Jakarta, Aktual.com – Dedi Sucahyono, seorang Pemerhati Iklim, menganggap gerakan masyarakat untuk secara aktif menyirami lingkungan mereka, termasuk halaman rumah dan jalanan secara rutin setiap hari, sebagai salah satu langkah untuk mengurangi polusi udara selama musim kemarau.
“Diperlukan pendidikan kepada masyarakat sesegera mungkin agar mereka dapat melakukan tindakan ini,” kata Dedi Sucahyono dalam pernyataannya di Jakarta pada hari Selasa.
Dedi, yang juga adalah Staf Pengajar di Sekolah Tinggi Meteorologi Klimatologi dan Geofisika (STMKG) Jakarta, menambahkan bahwa untuk menghemat air, sebaiknya menggunakan air bekas cucian, seperti air cucian pakaian atau sayuran, untuk menyiram lingkungan.
Ia menyampaikan bahwa tingkat polutan (PM2.5) di DKI Jakarta pada hari Senin (14 Agustus) pukul 08.00 WIB mencapai angka 153 pada Indeks Kualitas Udara (AQI).
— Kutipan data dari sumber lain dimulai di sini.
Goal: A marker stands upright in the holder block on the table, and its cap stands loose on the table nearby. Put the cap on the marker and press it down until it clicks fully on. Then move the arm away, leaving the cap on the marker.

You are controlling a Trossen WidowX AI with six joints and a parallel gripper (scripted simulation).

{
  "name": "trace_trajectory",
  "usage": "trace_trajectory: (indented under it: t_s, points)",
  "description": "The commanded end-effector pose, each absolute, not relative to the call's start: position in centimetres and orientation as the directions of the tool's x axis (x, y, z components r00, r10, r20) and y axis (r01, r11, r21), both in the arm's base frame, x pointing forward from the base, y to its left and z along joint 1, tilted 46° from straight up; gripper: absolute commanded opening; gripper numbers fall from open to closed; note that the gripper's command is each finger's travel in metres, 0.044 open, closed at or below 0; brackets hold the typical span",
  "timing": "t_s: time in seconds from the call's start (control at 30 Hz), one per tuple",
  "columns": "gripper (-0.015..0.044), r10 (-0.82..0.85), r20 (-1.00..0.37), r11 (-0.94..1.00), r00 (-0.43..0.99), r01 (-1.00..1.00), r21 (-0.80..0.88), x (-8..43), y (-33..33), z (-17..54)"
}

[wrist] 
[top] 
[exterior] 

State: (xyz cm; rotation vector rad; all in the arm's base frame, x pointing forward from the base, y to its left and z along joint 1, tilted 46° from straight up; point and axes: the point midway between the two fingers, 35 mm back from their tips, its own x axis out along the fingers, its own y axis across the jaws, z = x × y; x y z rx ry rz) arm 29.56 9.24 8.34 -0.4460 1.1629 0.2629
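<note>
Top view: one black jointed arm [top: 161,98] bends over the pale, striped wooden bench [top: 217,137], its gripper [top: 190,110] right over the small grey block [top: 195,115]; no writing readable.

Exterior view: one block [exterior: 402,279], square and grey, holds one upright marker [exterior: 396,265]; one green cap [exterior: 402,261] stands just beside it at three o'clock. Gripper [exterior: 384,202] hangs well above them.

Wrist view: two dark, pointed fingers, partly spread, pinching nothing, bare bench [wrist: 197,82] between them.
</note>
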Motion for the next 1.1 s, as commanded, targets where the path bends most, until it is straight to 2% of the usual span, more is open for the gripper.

Sementara itu, berdasarkan data dari situs pemantau kualitas udara IQAir pada hari Selasa (15 Agustus), AQI di Jakarta berada di angka 113, yang masuk dalam kategori tidak sehat.
Dedi menyatakan bahwa gas buang dari kendaraan sering dianggap sebagai penyebab utama tingginya tingkat polusi di DKI Jakarta. Namun, ia menekankan bahwa polutan yang berasal dari material lain, seperti debu dari permukaan tanah, bangunan, atau jalan, juga berkontribusi secara signifikan terhadap polusi udara.
Ia menambahkan bahwa aktivitas gesekan antara permukaan jalan dan ban kendaraan juga banyak menghasilkan debu halus sebagai partikel udara dengan ukuran kurang dari atau sama dengan 2.5 µm (mikrometer), yang dikenal sebagai PM 2.5.
“Jadi, peran gas buang kendaraan bukanlah satu-satunya faktor yang mendukung polusi udara di wilayah Jabodetabek,” ungkapnya.
Ia juga menambahkan bahwa selama musim kemarau yang kering, polutan tersebut tetap berada di udara dan memperparah kondisi polusi udara.
“Hujan secara alami akan membantu larutkan polutan atau mengurangi tingkat polusi udara,” katanya.